Jackson not only won a championship, but also the league’s Manager of the Year.

“I had my time, I learned a lot from B.J. (former manager Neverett), I learned a lot from Ted Curle. Just soaked it in because I came from high school, and didn’t have (college, as he went right to the Red Sox after being drafted).

“So I was learning eveything I could and added my twist to it.”

“It starts from the top,” Jones said. “Cam and Katie (assistant GM Arend) coming in and putting a good team together, a good coaching staff, and it shows on the field.”

The first week of the season, what was showing on the field was that the North Shore Navigators of Lynn, Mass. appeared to be the class of the league. They started the season 6-0, but then something happened. Nashua’s Nick Shumski singled in a run for a walk off win on a hot Saturday early July night at Holman Stadium, and the Knights handed the Navs their first loss.

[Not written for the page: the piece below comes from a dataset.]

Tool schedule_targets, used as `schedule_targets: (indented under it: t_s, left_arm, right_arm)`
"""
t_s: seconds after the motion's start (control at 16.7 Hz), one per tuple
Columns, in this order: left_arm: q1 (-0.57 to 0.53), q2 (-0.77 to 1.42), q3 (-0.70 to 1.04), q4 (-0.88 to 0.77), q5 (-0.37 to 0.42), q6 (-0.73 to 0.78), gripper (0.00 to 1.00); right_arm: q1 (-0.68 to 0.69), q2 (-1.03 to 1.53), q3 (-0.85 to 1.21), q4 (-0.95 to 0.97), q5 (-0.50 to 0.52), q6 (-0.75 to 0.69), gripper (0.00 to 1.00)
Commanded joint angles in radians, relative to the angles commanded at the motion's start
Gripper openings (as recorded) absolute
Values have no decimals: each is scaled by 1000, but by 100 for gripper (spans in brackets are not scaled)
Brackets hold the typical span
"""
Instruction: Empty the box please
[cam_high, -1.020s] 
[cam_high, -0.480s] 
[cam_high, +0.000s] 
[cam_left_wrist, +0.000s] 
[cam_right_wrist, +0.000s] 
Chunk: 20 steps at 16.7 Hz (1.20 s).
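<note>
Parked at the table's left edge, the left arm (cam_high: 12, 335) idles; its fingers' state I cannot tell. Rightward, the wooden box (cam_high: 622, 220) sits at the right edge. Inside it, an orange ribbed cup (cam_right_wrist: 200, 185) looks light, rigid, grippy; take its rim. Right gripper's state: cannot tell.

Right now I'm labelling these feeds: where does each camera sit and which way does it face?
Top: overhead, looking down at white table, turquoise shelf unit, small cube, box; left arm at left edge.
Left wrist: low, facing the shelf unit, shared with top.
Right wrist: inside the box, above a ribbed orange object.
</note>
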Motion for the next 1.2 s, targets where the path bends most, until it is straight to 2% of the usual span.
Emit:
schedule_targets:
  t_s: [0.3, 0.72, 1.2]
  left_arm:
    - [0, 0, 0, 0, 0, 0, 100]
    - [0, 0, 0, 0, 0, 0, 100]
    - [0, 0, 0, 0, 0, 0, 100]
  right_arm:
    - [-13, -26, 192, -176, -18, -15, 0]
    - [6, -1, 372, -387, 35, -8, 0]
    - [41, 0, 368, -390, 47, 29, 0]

That changed things. North Shore was never the same, and not in the playoff picture a month later. Nashua, on the other hand, took off. After the 0-3 start, the Knights didn’t lose more than two in a row until a four-game skid that put its playoff hopes in jeapordy just before the last week of the season. Thanks to the hitting of Jones, Jared Dupere, Dom Keegan, and John Mead, the Knights had a potent lineup with power – 40 home runs power.

“They had a tremendous offense,” Worcester manager Alex Dion said. “And they had enough pitching clearly to get through this series.

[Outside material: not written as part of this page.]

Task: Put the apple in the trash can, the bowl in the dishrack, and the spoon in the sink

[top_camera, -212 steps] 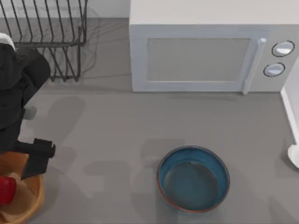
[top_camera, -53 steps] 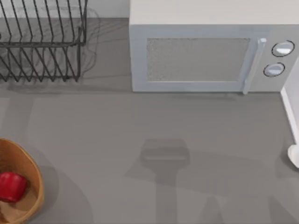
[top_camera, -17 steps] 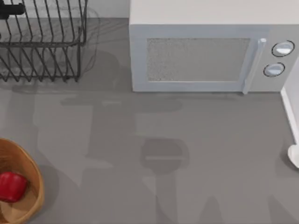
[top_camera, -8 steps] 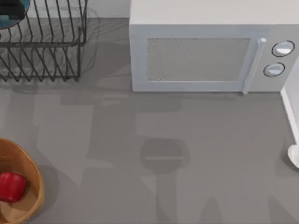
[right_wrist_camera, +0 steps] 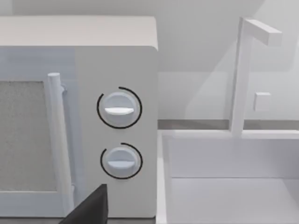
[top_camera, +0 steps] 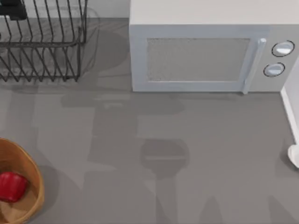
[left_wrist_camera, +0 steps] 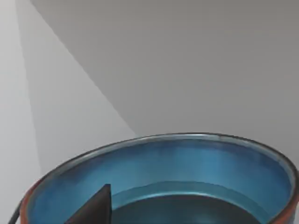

“We found different ways to win games the whole summer. You look at our stats, and from a team standpoint, our numbers were’t pretty, and we found a way to finish in first place.

“It’s a good league. The league was better this year than it’s ever been.”

•••

What do Cook & Co. do for an encore?

It’s going to be a little different if 2021 is a more normal, pandemic-free summer. Some of the players who gained an extra year of eligiblity due to their colleges cancelling seasons were able to play in the FCBL this summer. That might not be the case next summer, plus players may return to the Cape League and others.

“It it’s a more normal season, like 2019, our status I think as a league has grown exponentially this season,” Cook said. “Whether it’s NESN (which televised three games involving all six teams), the talent, us being the only game not just in town but in the region, I think we’re on a lot more people’s radars.

“Good relationships were built. We may get guys who are on the fringe, maybe fringe NECBL or Cape League whose coaches say ‘You know, I really like Kyle Jackson, I really like the Creedons, let’s put you somewhere where I know you’d be happy.”

Believe it or not, the roster building for an FCBL team begins down the stretch of the previous year.

“We’ve already got guys lined up for next season,” Cook said. “We’re going to keep building it up, have the same approach. K-Jack is going to be here, I’m going to be here. It sounds like the whole crew is going to be ready for Round 2. We’ve set the bar high.”

It seems this franchise has done that for the last 10 seasons.